This means that there is no easy way to repeat a series of pseudo-random numbers in order, e.g., to determine what went wrong in a simulation. It also means that you cannot give your code to a colleague and expect that she will find what you want to show. Anything that uses Math.random is inherently not portable.
~~
Security
~~
On the other hand, the weakness of many implementations mean that a sequence of outputs of Math.random can often be predicted, even when the intent was that it could not. This may present security risks. Math.random should never be used to generate separators in POST requests, Version 4 UUIDs, session keys, etc.

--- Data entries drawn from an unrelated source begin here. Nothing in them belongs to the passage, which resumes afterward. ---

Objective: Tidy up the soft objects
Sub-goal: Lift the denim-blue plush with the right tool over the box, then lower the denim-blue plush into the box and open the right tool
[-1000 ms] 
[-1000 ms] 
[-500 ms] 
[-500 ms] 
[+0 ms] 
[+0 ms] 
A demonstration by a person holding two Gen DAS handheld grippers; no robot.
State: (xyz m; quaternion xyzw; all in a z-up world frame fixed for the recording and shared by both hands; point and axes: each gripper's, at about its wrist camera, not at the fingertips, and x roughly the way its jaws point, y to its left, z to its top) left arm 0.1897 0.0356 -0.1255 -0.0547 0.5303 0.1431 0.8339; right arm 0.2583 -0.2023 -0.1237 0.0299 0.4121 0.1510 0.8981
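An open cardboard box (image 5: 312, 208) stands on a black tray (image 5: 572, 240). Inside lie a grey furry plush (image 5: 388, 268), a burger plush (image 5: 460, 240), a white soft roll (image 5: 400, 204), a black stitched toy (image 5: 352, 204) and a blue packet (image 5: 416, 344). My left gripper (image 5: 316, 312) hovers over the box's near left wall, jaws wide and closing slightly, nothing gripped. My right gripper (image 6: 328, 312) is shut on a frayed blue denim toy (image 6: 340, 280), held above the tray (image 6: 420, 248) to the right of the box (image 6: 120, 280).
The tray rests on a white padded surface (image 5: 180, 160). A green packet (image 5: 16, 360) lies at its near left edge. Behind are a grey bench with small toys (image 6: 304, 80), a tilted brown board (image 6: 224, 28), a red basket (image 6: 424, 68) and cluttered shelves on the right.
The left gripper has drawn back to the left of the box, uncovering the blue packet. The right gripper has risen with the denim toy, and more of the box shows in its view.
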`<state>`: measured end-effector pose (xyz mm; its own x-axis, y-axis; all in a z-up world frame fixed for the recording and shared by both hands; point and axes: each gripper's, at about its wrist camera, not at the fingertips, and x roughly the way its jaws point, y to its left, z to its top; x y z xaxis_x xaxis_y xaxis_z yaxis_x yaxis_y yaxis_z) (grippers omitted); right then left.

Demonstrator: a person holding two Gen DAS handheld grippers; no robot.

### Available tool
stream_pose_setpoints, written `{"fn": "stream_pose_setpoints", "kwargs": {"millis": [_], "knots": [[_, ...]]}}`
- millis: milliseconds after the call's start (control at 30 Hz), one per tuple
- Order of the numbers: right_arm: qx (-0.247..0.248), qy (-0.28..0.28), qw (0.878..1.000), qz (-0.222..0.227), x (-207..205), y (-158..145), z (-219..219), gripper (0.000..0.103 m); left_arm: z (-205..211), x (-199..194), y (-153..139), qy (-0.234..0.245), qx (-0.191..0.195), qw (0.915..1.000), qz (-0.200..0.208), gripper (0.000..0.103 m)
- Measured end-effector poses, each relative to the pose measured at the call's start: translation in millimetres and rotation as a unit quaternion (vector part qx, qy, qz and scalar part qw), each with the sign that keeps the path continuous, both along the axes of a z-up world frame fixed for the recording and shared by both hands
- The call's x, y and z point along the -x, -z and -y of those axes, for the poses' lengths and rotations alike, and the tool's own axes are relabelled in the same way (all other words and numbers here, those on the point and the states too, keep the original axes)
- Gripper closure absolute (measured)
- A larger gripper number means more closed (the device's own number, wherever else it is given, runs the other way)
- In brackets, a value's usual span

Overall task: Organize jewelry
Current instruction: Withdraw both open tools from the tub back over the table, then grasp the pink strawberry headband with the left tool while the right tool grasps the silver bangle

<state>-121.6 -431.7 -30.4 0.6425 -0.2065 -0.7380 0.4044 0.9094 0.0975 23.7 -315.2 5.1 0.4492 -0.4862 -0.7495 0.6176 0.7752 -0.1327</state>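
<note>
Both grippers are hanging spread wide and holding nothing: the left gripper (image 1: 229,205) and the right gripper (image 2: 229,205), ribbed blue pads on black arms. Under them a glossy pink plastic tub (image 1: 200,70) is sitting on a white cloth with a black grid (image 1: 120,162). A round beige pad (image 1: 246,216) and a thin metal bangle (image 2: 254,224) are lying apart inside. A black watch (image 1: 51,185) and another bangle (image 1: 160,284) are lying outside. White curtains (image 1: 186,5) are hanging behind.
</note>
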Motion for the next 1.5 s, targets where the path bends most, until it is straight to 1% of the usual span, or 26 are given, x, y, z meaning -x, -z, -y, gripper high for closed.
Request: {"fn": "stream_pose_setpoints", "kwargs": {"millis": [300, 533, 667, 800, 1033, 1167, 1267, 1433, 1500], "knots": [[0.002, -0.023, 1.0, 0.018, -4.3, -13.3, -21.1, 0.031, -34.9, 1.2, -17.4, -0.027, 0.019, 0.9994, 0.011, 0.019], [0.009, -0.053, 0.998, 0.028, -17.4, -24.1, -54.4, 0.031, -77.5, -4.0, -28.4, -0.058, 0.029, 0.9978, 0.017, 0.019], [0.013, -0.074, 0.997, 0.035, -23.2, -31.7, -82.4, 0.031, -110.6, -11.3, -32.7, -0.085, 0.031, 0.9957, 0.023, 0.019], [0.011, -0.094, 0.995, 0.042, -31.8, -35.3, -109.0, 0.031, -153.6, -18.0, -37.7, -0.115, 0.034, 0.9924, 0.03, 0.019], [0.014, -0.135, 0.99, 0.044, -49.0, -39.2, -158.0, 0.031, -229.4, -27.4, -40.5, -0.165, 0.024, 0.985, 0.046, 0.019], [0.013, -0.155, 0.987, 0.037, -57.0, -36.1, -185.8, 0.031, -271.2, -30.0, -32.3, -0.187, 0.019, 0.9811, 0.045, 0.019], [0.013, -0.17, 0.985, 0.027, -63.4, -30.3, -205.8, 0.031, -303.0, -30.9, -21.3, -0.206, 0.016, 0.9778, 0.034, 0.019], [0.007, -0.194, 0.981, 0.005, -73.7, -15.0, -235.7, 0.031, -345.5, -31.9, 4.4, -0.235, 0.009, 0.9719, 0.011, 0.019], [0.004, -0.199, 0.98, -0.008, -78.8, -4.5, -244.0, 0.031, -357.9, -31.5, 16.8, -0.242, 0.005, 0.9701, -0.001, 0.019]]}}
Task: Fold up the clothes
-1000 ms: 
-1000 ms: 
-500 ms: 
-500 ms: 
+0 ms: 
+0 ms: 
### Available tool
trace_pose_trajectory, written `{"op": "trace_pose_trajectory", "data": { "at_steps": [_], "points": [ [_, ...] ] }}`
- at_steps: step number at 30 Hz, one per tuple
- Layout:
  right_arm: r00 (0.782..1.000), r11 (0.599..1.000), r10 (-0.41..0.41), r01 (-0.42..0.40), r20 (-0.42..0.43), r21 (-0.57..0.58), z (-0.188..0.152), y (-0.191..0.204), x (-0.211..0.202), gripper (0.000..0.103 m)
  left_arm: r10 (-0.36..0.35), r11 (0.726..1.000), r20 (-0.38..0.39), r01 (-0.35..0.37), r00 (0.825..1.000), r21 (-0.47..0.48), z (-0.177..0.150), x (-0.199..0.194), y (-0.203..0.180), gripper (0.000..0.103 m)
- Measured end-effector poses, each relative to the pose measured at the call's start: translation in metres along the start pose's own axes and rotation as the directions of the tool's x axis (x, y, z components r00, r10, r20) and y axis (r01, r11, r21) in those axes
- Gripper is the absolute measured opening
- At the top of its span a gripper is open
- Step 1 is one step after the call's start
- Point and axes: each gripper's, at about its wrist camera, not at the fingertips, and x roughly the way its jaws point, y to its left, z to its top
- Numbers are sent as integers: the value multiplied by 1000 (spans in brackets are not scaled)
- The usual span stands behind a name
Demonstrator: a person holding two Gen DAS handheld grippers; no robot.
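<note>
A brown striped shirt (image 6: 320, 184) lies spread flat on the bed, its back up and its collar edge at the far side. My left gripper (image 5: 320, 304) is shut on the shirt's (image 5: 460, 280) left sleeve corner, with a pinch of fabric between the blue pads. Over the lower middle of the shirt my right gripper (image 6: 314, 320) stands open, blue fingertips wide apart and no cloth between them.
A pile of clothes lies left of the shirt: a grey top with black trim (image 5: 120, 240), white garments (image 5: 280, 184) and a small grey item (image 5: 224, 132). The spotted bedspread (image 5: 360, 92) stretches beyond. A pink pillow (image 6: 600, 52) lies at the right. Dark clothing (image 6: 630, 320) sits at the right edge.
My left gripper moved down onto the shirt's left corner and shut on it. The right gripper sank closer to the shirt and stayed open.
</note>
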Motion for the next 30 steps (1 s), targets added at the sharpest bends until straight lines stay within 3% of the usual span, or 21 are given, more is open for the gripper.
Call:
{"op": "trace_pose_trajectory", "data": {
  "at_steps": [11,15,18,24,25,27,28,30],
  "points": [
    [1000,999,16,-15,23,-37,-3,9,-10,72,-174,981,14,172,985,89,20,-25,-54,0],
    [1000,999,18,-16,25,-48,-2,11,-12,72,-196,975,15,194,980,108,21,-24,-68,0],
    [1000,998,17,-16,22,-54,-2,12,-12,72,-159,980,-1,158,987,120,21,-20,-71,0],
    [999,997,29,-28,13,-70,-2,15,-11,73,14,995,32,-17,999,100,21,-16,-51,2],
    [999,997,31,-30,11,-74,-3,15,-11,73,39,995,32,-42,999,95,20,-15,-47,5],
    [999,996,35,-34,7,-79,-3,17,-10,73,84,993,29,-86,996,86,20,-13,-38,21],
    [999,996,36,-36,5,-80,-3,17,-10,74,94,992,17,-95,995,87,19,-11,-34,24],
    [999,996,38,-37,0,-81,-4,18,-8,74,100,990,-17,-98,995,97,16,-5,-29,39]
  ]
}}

If one wants to do things like that in javascript, Math.random is simply not good enough. Actually, even a cryptographically secure PRNG would not by itself be enough, you would also need some means of collecting truly random entropy to seed it.
I shall address that problem separately. For now, let us concentrate on making PRNGs with better statistical properties and longer periods, which can be seeded either by something that is repeatable, or by, e.g., the current time if less predictable output is desired. Cryptological security and true, physical randomness are separate issues.
~~
Why it is difficult to write good PRNGs in javascript
~~
Many families of excellent PRNGs have been conceived for other languages. However, javascript's notion of Numbers make most of them less than ideal for our purpose. They can be ported (javascript, like any other decent programming language, is Turing complete), but at a heavy price in speed.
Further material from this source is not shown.